Required work: Look through the records below and copy each line that includes the word "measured".

___

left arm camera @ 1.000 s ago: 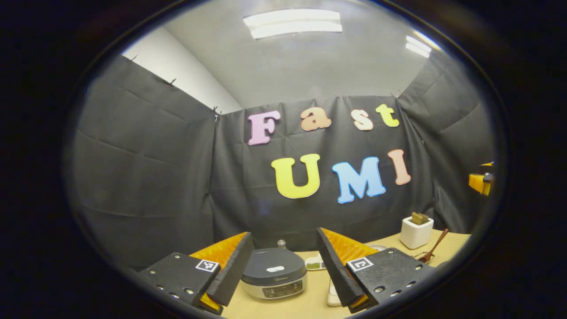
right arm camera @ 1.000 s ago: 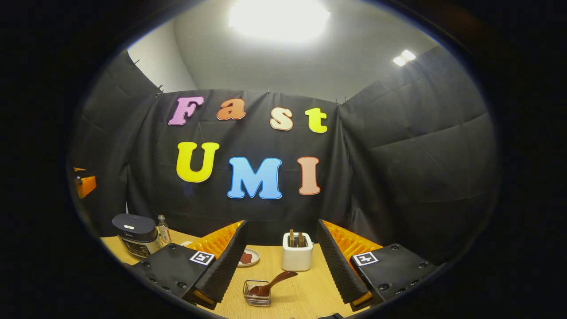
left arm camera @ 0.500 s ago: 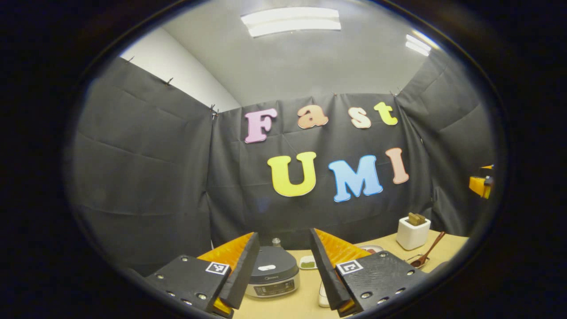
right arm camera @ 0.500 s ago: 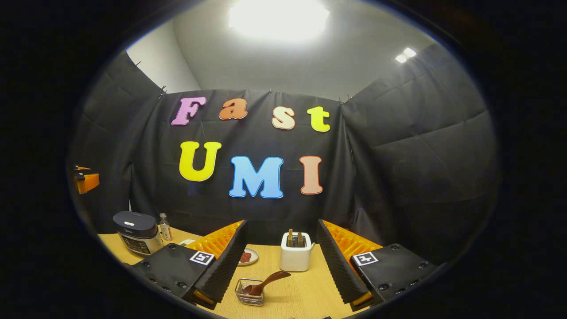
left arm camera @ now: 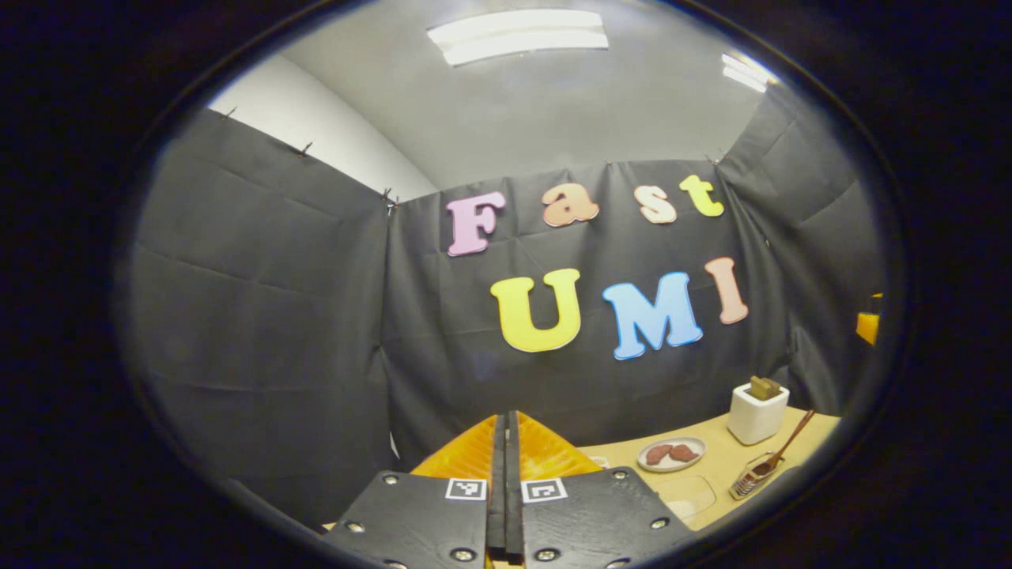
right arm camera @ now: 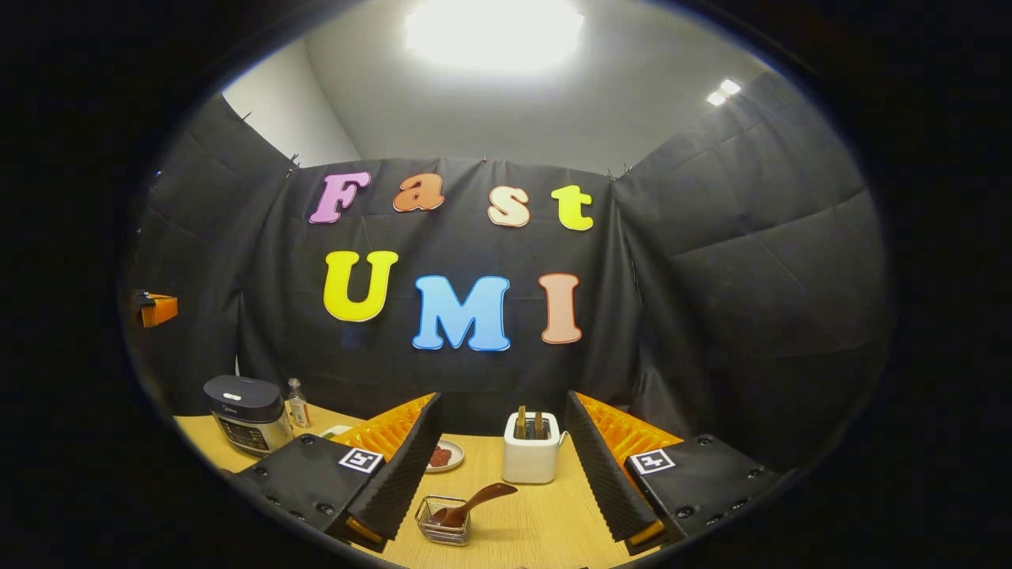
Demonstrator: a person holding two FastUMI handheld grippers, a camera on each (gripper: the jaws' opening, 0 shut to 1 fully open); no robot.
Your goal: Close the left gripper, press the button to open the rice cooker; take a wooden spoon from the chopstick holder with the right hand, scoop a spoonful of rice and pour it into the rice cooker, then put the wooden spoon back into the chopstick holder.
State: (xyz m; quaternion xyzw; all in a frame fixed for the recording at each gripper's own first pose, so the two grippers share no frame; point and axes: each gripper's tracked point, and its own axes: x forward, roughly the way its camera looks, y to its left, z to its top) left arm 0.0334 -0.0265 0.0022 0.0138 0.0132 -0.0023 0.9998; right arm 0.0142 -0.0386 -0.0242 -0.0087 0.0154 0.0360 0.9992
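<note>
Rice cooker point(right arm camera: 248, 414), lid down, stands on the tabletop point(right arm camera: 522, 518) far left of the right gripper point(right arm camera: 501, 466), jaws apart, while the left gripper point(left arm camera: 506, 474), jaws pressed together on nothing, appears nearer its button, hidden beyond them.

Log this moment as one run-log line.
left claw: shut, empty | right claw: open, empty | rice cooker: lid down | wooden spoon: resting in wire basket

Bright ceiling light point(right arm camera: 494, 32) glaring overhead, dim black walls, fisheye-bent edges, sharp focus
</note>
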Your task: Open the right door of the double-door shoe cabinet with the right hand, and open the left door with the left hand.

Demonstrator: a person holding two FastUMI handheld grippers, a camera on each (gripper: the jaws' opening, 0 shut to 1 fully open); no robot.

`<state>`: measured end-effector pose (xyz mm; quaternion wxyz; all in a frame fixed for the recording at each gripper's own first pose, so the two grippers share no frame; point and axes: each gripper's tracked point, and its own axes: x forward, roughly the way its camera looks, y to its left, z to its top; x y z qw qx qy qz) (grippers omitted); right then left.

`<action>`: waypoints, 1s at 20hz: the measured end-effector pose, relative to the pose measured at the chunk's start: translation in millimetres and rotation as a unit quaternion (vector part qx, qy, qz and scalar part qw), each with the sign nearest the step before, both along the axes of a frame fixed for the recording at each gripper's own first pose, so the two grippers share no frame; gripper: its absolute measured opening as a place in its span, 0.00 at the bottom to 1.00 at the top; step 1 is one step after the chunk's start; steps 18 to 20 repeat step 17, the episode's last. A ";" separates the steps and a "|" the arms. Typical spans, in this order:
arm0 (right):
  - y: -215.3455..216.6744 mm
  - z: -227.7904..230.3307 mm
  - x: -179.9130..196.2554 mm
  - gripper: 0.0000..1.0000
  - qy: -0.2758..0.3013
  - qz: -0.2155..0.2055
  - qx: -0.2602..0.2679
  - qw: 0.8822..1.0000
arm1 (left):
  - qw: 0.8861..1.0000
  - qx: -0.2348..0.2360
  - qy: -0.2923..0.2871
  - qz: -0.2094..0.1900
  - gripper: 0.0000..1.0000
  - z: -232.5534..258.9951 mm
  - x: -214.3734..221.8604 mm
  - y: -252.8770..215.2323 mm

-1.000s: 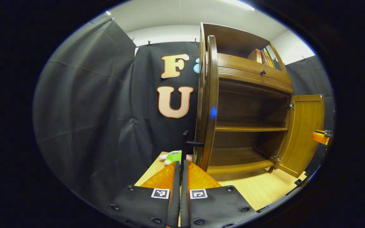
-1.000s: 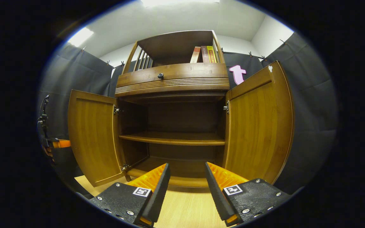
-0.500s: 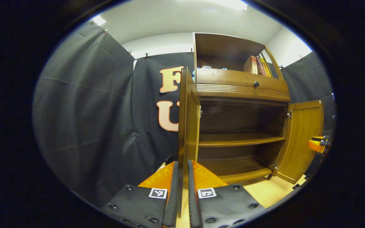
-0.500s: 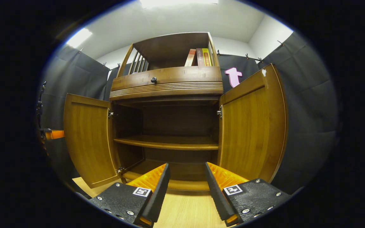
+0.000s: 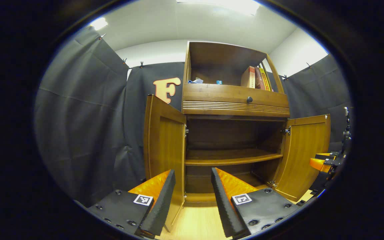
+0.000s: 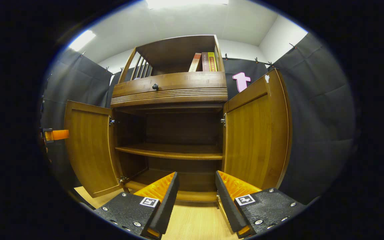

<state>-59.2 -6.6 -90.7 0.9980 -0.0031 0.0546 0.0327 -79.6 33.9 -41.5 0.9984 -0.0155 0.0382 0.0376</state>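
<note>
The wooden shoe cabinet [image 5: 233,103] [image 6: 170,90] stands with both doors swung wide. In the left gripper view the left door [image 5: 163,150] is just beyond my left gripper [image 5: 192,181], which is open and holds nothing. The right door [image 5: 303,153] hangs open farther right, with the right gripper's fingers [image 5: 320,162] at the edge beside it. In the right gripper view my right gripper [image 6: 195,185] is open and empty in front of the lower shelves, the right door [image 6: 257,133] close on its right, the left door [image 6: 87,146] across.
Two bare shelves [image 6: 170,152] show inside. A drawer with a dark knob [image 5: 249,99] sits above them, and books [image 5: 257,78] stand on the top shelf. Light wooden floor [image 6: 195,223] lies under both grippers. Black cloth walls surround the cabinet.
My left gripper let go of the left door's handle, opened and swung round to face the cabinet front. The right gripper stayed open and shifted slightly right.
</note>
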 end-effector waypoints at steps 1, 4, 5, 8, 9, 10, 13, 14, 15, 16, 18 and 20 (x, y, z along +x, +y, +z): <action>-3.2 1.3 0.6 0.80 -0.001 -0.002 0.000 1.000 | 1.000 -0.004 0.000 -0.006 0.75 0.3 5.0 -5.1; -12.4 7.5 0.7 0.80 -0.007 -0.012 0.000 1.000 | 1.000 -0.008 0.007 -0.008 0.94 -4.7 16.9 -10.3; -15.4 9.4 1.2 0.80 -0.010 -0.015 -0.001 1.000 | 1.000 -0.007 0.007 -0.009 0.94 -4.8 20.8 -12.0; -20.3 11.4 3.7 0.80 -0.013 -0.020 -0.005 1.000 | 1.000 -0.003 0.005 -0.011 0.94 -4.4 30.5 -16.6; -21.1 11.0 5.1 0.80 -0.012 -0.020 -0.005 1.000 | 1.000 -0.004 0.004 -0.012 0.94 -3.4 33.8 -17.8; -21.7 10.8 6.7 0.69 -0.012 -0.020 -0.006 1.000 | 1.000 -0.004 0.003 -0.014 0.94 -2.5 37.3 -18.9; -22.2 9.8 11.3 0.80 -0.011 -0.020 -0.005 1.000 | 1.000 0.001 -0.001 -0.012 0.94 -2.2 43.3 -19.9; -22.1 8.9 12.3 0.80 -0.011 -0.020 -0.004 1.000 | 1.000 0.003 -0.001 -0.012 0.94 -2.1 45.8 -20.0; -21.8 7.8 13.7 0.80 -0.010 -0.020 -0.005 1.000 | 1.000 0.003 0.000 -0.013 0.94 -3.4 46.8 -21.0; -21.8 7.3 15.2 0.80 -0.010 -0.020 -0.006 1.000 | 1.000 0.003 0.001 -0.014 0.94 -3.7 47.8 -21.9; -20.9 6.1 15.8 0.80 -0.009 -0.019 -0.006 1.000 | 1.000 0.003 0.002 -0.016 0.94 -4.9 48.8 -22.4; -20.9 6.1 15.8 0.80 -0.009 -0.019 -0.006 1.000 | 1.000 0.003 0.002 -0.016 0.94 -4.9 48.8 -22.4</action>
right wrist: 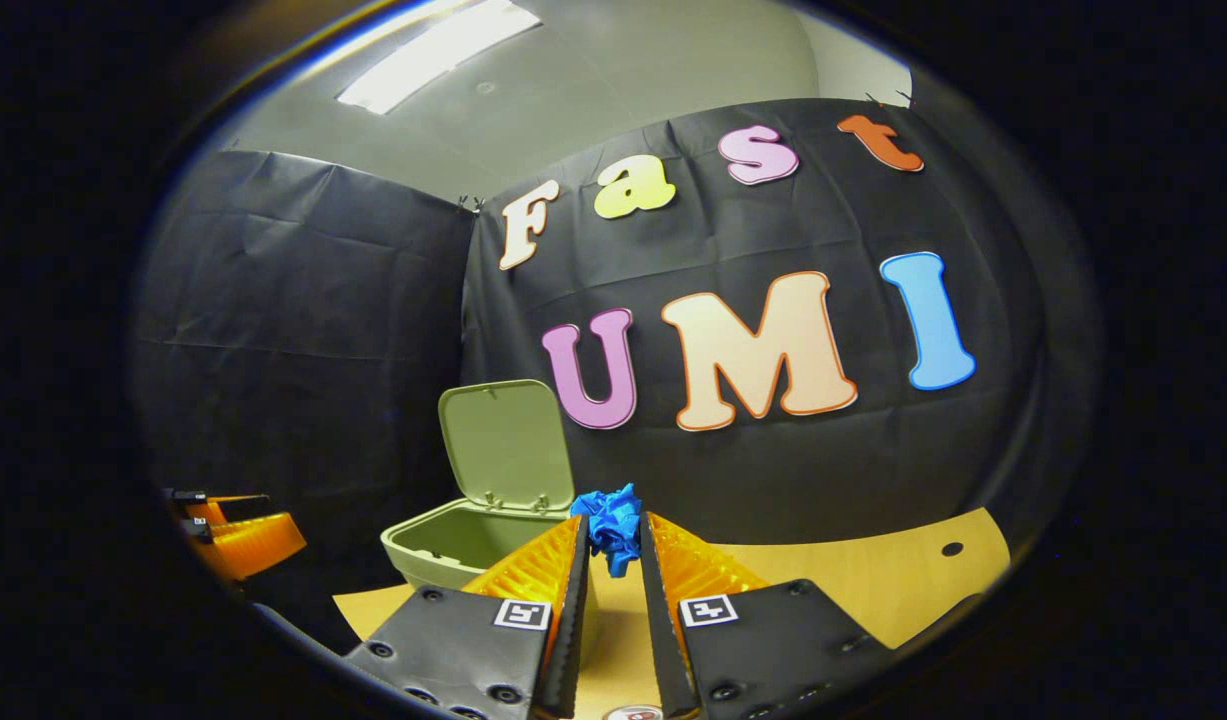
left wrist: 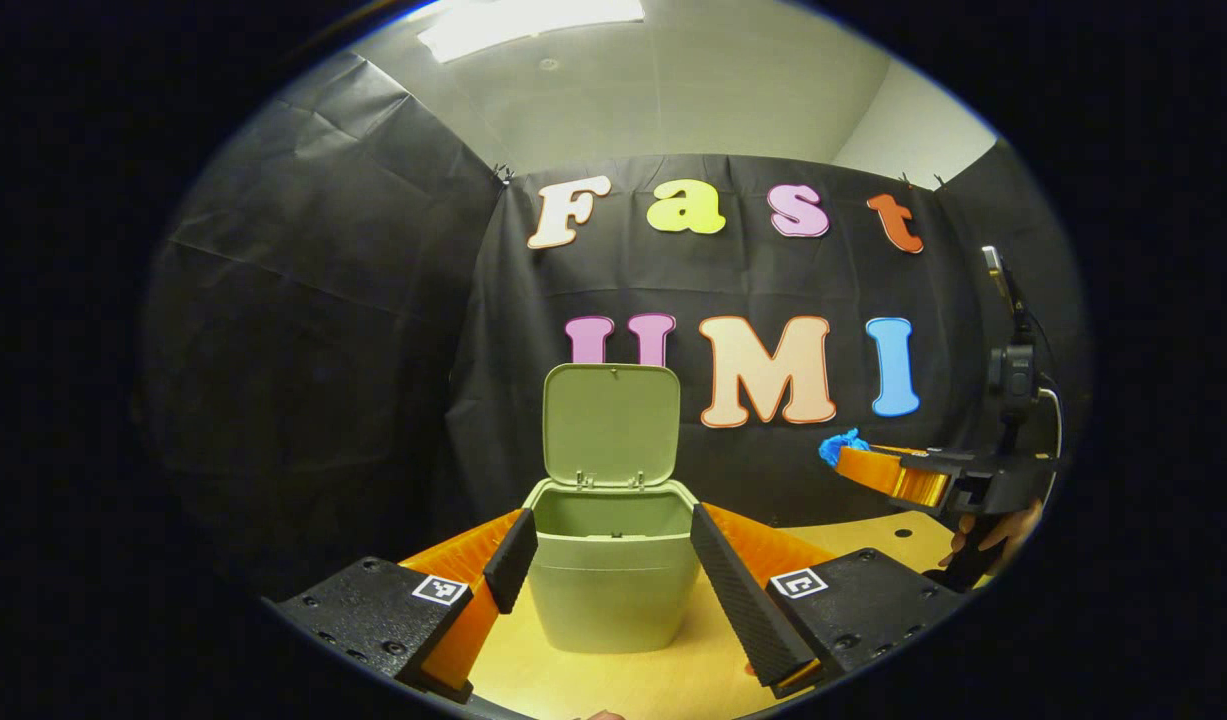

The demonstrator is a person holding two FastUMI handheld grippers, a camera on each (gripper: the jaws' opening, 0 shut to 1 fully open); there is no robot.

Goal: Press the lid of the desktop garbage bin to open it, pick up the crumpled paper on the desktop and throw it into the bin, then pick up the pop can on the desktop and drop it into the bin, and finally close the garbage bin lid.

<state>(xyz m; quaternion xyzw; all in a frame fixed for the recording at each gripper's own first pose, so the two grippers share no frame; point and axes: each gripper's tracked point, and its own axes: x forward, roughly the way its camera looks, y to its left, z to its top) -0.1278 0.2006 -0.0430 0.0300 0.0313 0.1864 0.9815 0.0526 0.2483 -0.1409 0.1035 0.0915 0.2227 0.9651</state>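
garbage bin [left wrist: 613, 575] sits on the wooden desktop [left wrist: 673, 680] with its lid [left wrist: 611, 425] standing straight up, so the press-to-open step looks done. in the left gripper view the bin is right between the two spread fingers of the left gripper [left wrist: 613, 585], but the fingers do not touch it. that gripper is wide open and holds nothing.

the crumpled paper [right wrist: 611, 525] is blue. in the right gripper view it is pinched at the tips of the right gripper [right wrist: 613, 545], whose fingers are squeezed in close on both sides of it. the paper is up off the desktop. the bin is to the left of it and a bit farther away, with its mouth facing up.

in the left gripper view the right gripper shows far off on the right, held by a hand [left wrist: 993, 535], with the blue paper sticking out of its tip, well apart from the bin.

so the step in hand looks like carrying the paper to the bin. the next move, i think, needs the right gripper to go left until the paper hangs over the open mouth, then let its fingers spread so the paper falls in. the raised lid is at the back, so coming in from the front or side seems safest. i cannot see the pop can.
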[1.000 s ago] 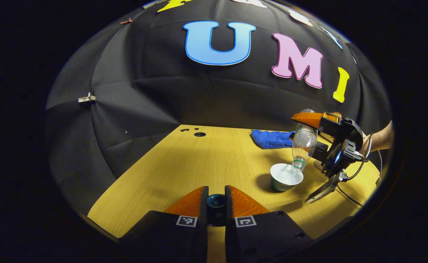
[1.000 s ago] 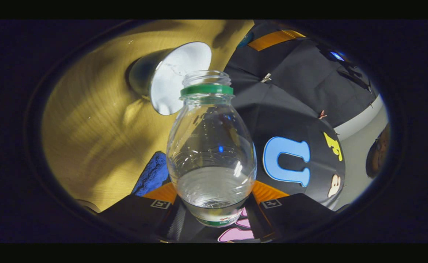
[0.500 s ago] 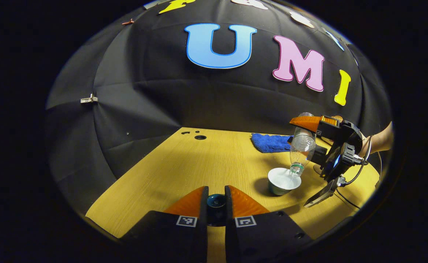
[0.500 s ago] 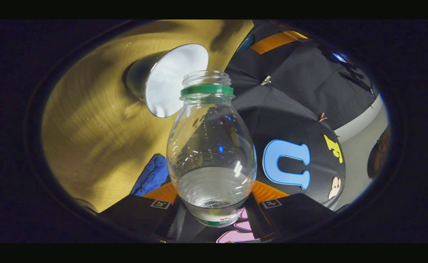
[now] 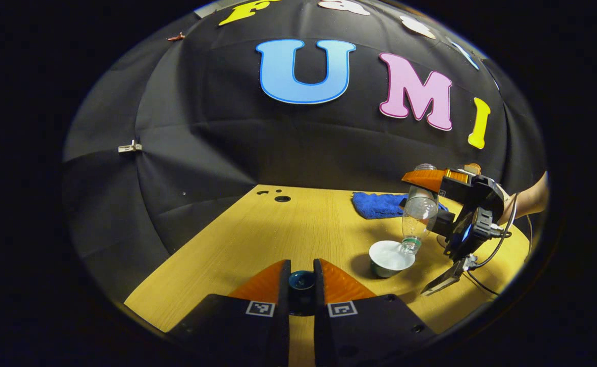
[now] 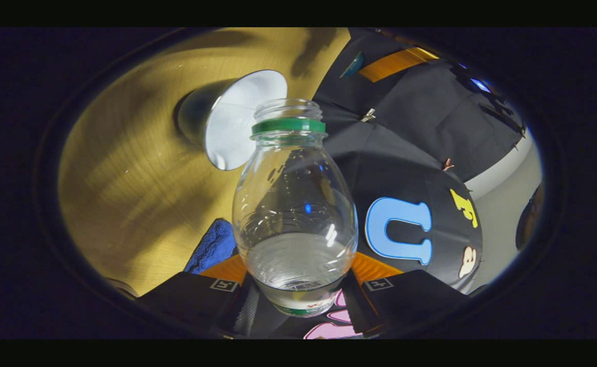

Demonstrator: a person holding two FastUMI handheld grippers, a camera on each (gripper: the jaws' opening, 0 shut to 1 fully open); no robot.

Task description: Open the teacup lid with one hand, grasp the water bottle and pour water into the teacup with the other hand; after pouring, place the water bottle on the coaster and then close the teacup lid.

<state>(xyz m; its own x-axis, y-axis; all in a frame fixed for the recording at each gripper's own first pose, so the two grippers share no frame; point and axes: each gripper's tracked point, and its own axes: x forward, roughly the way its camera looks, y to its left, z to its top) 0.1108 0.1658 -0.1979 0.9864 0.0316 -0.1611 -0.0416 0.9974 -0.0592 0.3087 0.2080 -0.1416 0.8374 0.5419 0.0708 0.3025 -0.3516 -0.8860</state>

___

Completed exercise:
`<state>`: measured end-effector pose (xyz mm; quaternion wxyz; all in a frame fixed for the recording at each gripper's own first pose, so the two grippers share no frame; point and axes: each gripper's tracked point, and its own axes: x forward, roughly the way its camera looks, y to its left, z to its top; x y z qw qx qy qz) (grippers omitted); right then left.
`<action>`: waypoints, 1s at 20hz: the measured end-effector pose, relative to the pose measured at the chunk's start: translation in millimetres and rotation as a unit quaternion (vector part qx, qy, qz and scalar part qw), each with the sign nearest the step before, both along the axes of a frame fixed for the recording at each gripper's own first pose, so the two grippers share no frame; gripper: its absolute measured opening as a place in its span, 0.00 at the bottom to 1.00 at the top; step 1 is one step after the chunk's start; steps 18 to 20 repeat step 17, the episode's last. A ";" separates the steps and a "|" the arms. Typical spans, in this order:

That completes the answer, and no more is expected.